12月期優秀作品発表
ARUHIアワード12月期にご応募いただいた作品の中から選ばれた優秀作品36作品です。
『移りゆくとき、変わらないもの』
飯島望
(①大切な「ある日」)
家で飼っていたミドリガメのトルくんが死んでから半年。月命日にあたるその日、息子が墓参りをしたいと言い出す。わたしは息子に付き合いながら、トルくんを埋めた家の庭に出て一緒に祈る。真剣に祈っている息子の姿を見て、生と死という問題を経て、息子が成長していることを実感する。
『結婚記念日のプレゼント』
吉岡幸一
(①大切な「ある日」)
はじめての結婚記念日、ふたりは喧嘩をする。
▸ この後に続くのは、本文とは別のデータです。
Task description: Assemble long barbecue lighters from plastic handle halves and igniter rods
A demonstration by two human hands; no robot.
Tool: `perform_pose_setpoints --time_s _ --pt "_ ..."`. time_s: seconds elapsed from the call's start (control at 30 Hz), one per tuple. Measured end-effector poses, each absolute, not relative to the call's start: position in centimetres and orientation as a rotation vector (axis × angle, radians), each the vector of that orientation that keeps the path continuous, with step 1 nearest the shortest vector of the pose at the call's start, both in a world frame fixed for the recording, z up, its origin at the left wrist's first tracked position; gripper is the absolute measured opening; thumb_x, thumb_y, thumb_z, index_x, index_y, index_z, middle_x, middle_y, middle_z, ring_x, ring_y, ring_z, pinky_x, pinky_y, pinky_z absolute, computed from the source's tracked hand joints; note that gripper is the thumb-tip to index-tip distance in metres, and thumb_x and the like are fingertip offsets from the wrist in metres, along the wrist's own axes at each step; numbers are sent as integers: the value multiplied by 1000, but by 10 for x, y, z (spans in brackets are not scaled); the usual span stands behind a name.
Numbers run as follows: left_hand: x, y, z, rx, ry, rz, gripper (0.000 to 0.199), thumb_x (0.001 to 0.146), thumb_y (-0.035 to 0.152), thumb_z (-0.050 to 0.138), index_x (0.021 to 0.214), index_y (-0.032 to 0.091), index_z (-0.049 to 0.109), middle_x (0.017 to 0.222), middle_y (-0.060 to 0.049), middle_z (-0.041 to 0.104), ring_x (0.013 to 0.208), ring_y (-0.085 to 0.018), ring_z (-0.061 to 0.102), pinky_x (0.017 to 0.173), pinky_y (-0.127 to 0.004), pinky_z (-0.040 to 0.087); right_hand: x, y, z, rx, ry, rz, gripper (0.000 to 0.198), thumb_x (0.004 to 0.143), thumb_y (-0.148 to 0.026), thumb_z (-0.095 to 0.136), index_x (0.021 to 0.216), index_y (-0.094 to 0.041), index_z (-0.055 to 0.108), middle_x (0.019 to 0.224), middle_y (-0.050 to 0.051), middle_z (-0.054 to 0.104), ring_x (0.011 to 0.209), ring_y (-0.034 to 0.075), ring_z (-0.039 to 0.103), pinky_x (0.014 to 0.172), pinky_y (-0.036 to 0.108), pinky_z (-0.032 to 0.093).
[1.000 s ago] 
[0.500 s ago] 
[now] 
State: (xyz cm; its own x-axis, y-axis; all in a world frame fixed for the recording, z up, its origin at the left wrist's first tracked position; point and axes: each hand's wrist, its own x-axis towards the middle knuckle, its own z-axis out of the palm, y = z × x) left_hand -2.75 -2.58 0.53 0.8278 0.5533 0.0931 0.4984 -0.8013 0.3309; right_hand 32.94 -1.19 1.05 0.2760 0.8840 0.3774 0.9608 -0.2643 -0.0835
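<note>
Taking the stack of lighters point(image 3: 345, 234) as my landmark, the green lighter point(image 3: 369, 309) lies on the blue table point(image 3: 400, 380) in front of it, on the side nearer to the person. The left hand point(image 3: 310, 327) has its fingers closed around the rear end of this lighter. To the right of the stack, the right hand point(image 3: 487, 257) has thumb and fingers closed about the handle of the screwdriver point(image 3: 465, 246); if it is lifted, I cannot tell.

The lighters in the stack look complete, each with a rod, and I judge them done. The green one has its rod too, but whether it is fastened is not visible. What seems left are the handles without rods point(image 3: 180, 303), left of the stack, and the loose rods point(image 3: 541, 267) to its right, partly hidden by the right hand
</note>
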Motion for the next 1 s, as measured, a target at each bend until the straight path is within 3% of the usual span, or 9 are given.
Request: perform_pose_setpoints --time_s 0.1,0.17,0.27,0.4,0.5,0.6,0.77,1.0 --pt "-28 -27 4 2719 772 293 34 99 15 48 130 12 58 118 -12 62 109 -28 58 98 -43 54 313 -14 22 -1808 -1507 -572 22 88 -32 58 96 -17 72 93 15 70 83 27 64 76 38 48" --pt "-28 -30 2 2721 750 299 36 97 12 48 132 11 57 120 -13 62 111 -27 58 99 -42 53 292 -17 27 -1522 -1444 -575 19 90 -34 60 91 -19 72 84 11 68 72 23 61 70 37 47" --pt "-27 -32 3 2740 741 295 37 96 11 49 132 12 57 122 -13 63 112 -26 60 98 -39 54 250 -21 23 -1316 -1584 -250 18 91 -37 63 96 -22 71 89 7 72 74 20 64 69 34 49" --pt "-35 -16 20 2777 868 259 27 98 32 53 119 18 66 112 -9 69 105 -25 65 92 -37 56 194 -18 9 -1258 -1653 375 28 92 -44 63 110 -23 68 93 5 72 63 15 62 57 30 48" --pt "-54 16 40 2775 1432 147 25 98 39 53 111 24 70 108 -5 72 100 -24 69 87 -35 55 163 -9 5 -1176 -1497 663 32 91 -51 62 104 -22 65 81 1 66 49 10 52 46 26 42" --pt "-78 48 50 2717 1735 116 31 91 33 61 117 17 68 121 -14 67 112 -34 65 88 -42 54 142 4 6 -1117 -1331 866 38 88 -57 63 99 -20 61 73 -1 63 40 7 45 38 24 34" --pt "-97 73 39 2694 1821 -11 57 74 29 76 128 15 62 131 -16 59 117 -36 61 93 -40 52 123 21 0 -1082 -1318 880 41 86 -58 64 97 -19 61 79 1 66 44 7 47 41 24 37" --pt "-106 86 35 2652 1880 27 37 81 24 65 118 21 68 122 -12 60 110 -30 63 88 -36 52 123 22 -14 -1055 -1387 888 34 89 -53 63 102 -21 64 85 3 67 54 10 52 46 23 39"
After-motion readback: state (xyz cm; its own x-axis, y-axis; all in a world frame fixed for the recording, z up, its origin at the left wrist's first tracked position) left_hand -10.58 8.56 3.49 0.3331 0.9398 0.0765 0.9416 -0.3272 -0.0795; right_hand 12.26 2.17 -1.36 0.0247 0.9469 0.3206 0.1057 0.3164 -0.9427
夫は朝食に納豆がないことで怒りだし、妻の美幸は夫が頼んでいたハガキを出していないことに怒る。美幸は夫と仲直りがしたいと思い、パン屋をしている友達へ相談する。美幸がプレゼントをすることを考えて準備をしていると、夫から大きな荷物が届いた。
『何でもやってあげます券』
万野恭一
(①大切な「ある日」)
もうすぐ25歳を迎える杏菜と景義は同棲カップル。今の部屋が手狭になったので新居に引っ越したい杏菜だったが、年齢的にも交際年月的にも、その前に景義にけじめをつけて欲しいと考えていた。そんな彼女が使おうとしたのが、はるか昔に彼から贈られた「なんでもやってあげます券」だった。
『味噌と僕、とある日の良き思い出』
羽呉
(②新しい生活)
就職、上京、一人暮らし。美味しくないおふくろの味「袋ラーメン味噌味」をきっかけに、主人公は今一度誰かとの繋がりを意識する。慣れない業務に忙殺され始める日々の中、ある日を境に人生のやり甲斐を獲得する物語。
『マイ・スイート・ホーム』
山崎ゆのひ
(③マイホーム)
郊外にマイホームを購入し移り住んだ秋山美香は、夫の直彦と心がすれ違い悶々としていた。大雪の日、帰宅した直彦は美香の要領の悪さをなじる。しかし美香にも新居での生活や息子のことで直彦に対する鬱憤が溜まっていた。その夜、美香は自分の気持ちをさらけ出し、本音で直彦とぶつかり合う。
『落雷のサンタクロース』
長尾優作
(①大切な「ある日」)
落雷注意報が出ていた12月31日の夜。幼い娘達を残して一週間前から姿を消した『自称発明家』の夫・瀬戸際三太郎に妻の立子は愛想を尽かしたのだが、突如、目の前に『サンタクロース』が現れて、夫だと気づいた立子の怒りは頂点に――!
『希望』
ウダ・タマキ
(②新しい生活)
六十五歳-老後を生まれ故郷で過ごすこととなった。新婚生活、マイホーム……これまでの希望に満ちあふれた新しい生活とは違い、どうもこの生活には希望が見出せない。誰もいない部屋、そして遥か昔に通った小学校の校庭で私はこれまでの人生を振り返っていた。
『爺ちゃんのエチュード』
伊達巻チカ
(①大切な「ある日」)
祖父との永遠の別れが迫っている僕。母と祖父と三人で暮らしてきた僕にとって、自分が死んでも「さいならの本番ではなく練習にしろ」と聞かされていた祖父の存在はあまりに特別で奇妙なものだった。僕の胸に浮かびあがる祖父との思い出の欠片が、僕の「ある日」を埋めていく。
『それいゆ』
船山直子
(②新しい生活)
半世紀の人生に絶望した私は自死を決意するが、その前にひとつ冒険をしようと試みる。それは自分が一番輝いていた時代の場所にもう一度住んで、輝きの片鱗を感じることだった。模索していた春の日、素敵な老夫婦の営むランプ店に足を踏み入れたことから、固く閉ざされていた私の新しい扉が開いてゆく。